- Genre: Rock music, alternative rock, northern soul, electronic dance music, indie rock, world music, punk rock, reggae, folk music
- Dates: August Bank Holiday weekend
- Locations: Tarns, Cumbria
- Years active: 2004–2026
- Founders: The Solfest Committee
- Website: http://www.solfest.co.uk

= Solfest =

Annual music festival in Cumbria, England

Solfest 2007 Aerial Photograph

Solfest is a music and arts festival on the Solway Coast in the North West of England. It is held annually at North Lakes Country Park on the August Bank Holiday weekend. It has grown from a 1,800 capacity event in 2004 to a 10,000 capacity festival. Originally, the 2019 edition of Solfest was going be the last, but due to new directors taking control of the festival and the turnout of the 2019 event being much higher than anticipated, Solfest will return in 2020.

==Organisation==
The Solfest organisation was initially formed in September 2003 when a team of West Cumbrian festival-goers got together and made initial plans to create a festival of their own a little nearer to home. They were quickly joined by other interested parties and Solfest was run by a structured committee of sixteen permanent members until 2010 when the management structure changed. Solfest is now run by a smaller management team.

While Solway Festival Ltd is a registered company, the organisation operates as a social enterprise whereby all surplus income is reinvested into the organisation. Solfest is constituted in such a way that it does not allow any members of the Solfest Committee to make any financial gain from the festival.

==History==
The Solfest festival is operated by Solfest Ltd, a registered company. It is run as a constituted social enterprise by unpaid volunteers, and does not have any corporate sponsorship. The first festival took place over the weekend of 3–5 September 2004 on a 26 acre site at Tarnside Farm (approximately halfway between the towns of Aspatria and Silloth). About 1,800 people attended the festival in its first year. It currently hosts an annual crowd of up to 10,000 people.

The festival provides a variety of music. It has three large stages (Main stage, Drystone Stage & Bar Stage) as well as a dance tent. The festival also has dedicated welfare areas and children's play areas. Other activities are provided by visiting artists, which range from crafts and woodworking to entertainers and musicians.

Solfest was cancelled in 2014, but returned in 2015. In 2018, organisers initially announced that the 2019 festival would be the last edition of Solfest. This was attributed to falling attendance numbers, especially in 2018, and growing debts. However, organisers cited increased attendance at the 2019 festival in announcing that Solfest is to return in 2020.
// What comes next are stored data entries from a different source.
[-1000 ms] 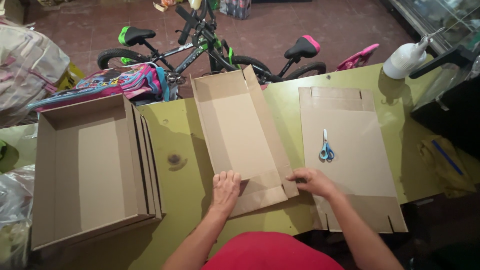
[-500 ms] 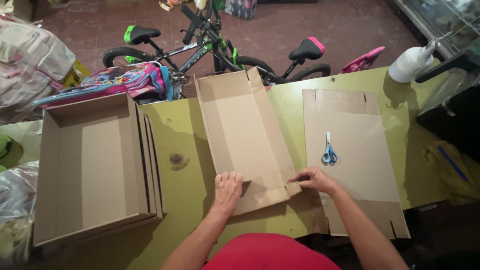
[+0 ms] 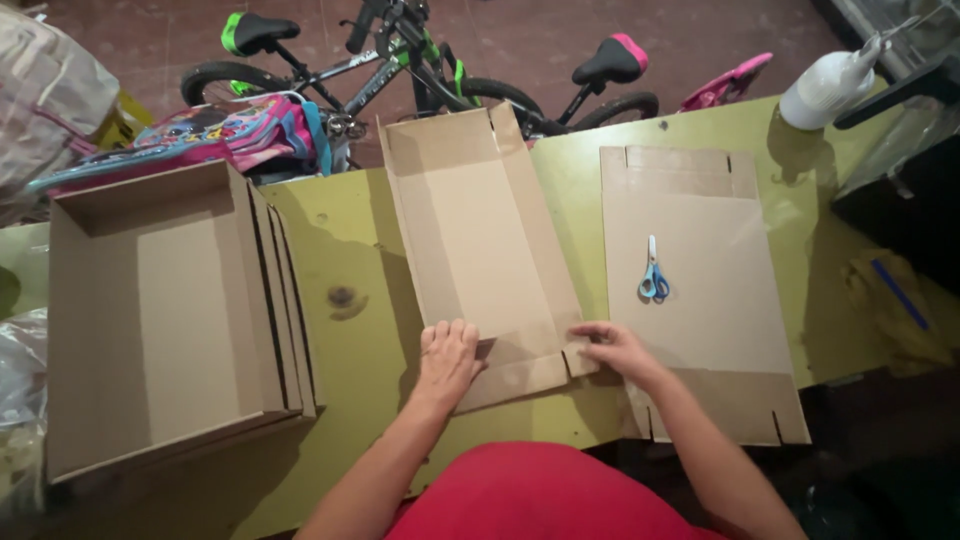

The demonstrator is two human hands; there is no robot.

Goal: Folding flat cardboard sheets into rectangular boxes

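A flat, partly folded cardboard sheet lies slanted across the middle of the yellow-green table, its far end reaching the table's far edge and its long side flaps raised slightly. The left hand rests palm down on the sheet's near end, fingers together and pressed flat against the board. The right hand lies at the sheet's near right corner, fingers stretched out towards the small corner tab, touching it; whether it pinches the tab or only presses on it cannot be told. Just to the right lies a second flat cardboard blank, a tall rectangle with notched slots at its far and near ends, and a pair of blue-handled scissors lies on it, near its middle. To the left stands a stack of finished shallow cardboard trays, nested one inside the other, open side up. A white squeeze bottle stands at the table's far right corner. Beyond the far edge lean a bright multicoloured backpack and bicycles with green and pink saddles. A red garment fills the lower edge of the view.
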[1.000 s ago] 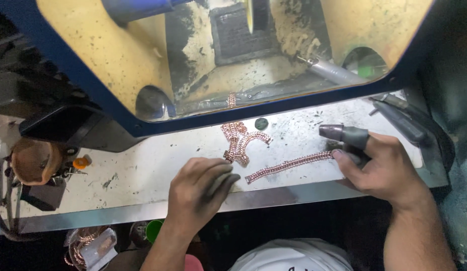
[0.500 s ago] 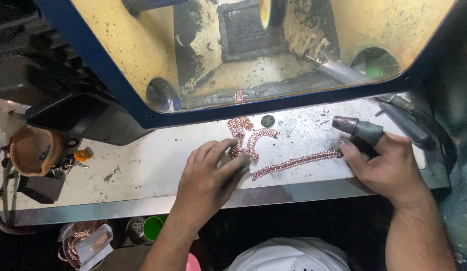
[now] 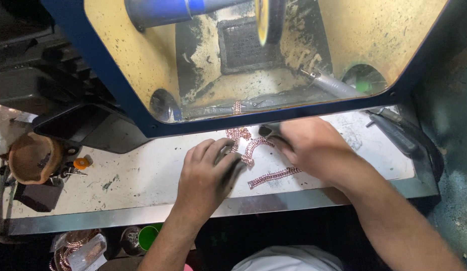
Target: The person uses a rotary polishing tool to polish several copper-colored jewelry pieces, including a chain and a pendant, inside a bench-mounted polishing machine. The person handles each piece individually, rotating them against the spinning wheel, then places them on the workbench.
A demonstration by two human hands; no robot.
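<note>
I read the chain pieces (image 3: pixel 253 150) as rose-toned metal, finely beaded and glinting. The counter (image 3: pixel 143 175) is pale, matt, scuffed and stained, with a brushed metal front edge. The polishing hood (image 3: pixel 143 65) interior shows dull yellow, rough, residue-caked walls inside glossy blue framing.

A cluster of pink, stone-set chain pieces (image 3: pixel 243 140) lay on the white bench (image 3: pixel 143 175), just below the blue edge of the polishing cabinet. The pieces were short, beaded in texture and curled over one another, partly covered by fingers. One curved length (image 3: pixel 258 144) arched between the two hands. A separate straight strip (image 3: pixel 273 176) of the same pink links lay flat nearer the bench's front edge, angled slightly upward to the right, its right end hidden under the right forearm. A further short piece (image 3: pixel 237 107) sat inside the cabinet opening.
</note>
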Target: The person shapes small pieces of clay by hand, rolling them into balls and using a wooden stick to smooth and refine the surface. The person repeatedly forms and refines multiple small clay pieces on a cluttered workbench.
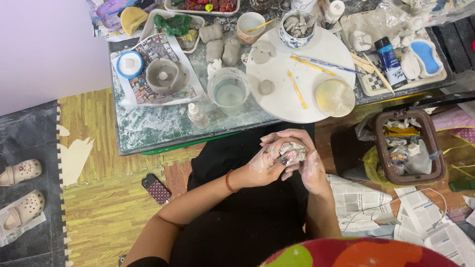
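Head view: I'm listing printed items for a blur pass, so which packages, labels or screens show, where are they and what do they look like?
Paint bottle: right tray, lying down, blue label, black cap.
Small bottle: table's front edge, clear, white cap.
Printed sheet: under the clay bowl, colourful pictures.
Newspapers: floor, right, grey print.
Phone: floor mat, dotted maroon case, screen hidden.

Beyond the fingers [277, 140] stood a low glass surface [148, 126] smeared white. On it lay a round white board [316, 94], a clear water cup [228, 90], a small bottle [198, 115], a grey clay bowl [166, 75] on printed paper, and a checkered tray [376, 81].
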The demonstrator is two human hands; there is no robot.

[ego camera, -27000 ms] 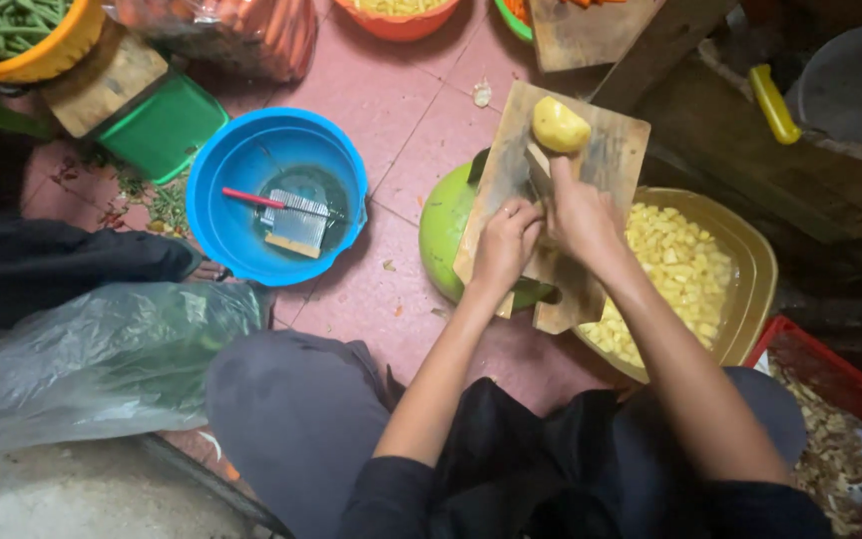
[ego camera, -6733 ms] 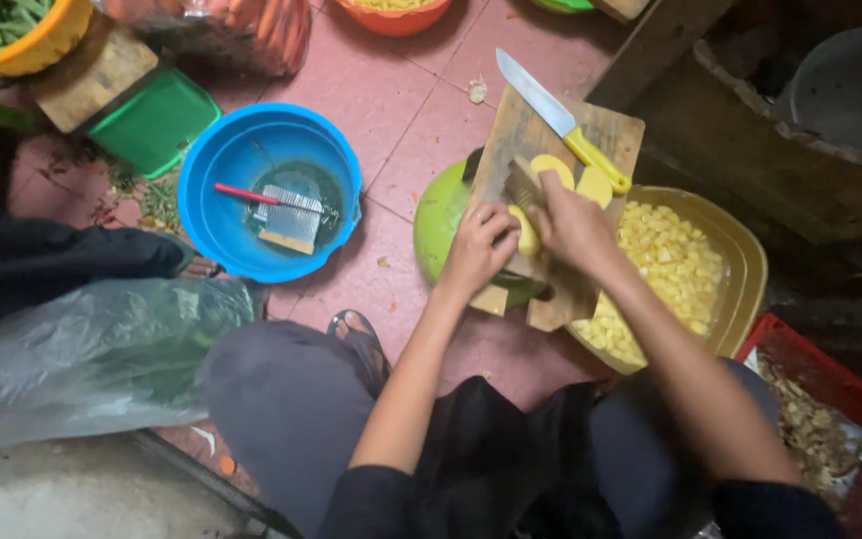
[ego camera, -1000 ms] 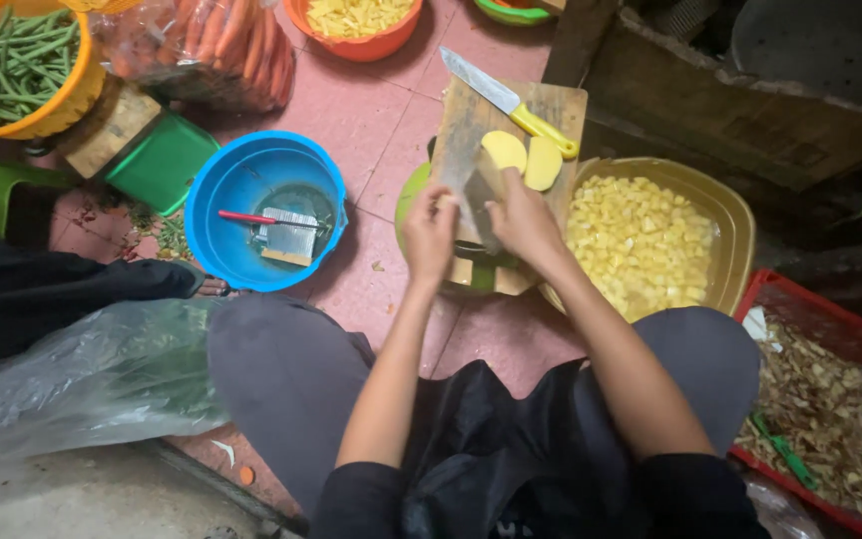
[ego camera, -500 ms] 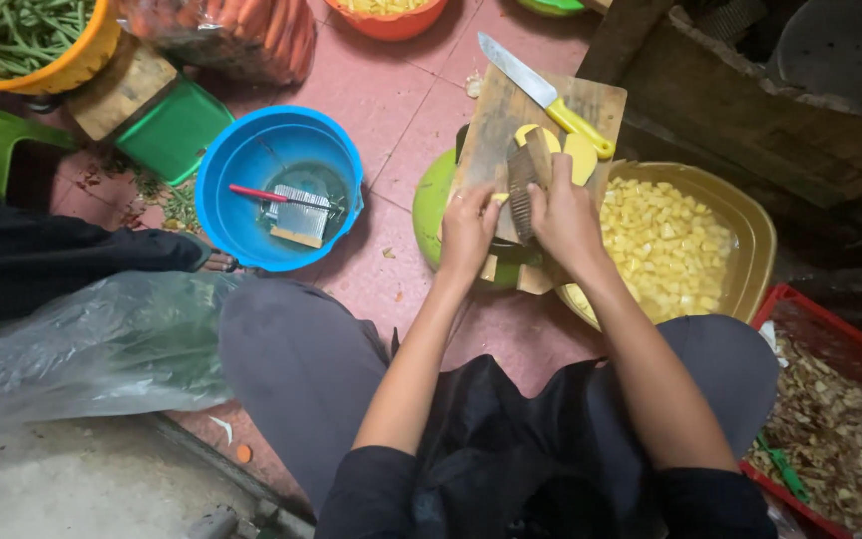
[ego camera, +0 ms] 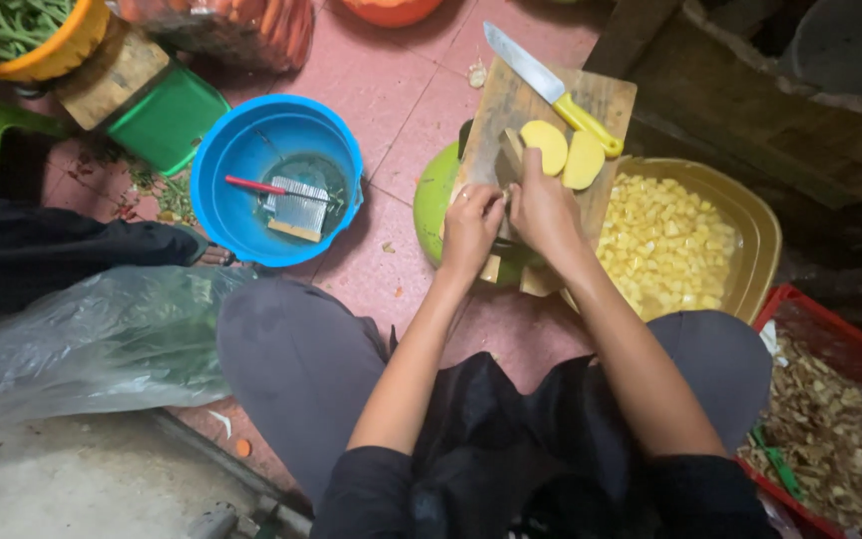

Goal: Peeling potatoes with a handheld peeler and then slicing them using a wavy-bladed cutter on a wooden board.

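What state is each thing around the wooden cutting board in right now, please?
Yellow-handled knife: lying on the wooden cutting board, unheld.
Two peeled potato halves: uncut, cut face down.
Yellow bowl: holding diced potato.
Left hand, right hand: together on the board.

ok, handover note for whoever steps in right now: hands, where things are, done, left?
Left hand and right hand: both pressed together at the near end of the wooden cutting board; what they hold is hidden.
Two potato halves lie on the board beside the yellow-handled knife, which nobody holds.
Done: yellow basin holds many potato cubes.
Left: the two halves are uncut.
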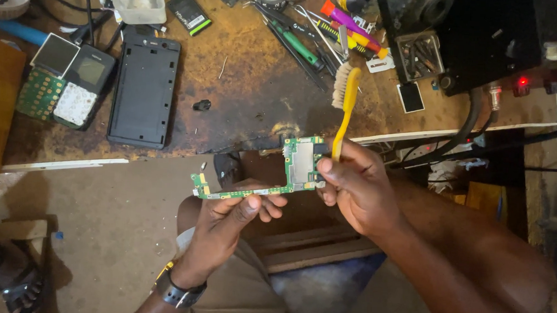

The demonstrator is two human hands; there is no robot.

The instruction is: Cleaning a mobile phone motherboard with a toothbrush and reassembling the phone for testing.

Solfest was cancelled in 2020 due to the outbreak of the Coronavirus disease 2019.

In October 2020 it was announced that Arts Council England awarded Solfest £100,000 as part of the Culture Recovery Fund setup in the wake of the Coronavirus pandemic.

==Location==
The original site for Solfest was Tarnside Farm, Silloth, but the festival relocated to North Lakes Country Park, Silloth from 2019 onwards.

==Performers==
Artists who have appeared at the Solfest Festival include: Badly Drawn Boy, The Fratellis, The Coral, Buzzcocks, Supergrass, Oysterband, The Levellers, The Wonderstuff, The Charlatans (UK band), James (band), Róisín Murphy, Bluehorses, Blockheads, The Bad Shepherds, Pikey Beatz, Misty's Big Adventure, Kate Rusby, The Orb, System 7, Easy Star All Stars, The Undertones, The Proclaimers, The Beat, From The Jam, Seth Lakeman, Show of Hands, Ozric Tentacles, 3 Daft Monkeys, Bex Marshall, Penny Broadhurst, Katus, Silverwheel, Eat Static, The Damned, Evil Nine, Alabama 3, New Young Pony Club, The Magic Numbers, Alejandro Toledo, Utah Saints, Howlin' Ric & The Rocketeers and escapology expert David Straitjacket.

==Awards==
Solfest won the "Best Family Festival Award" at the 2007 National Festival Awards.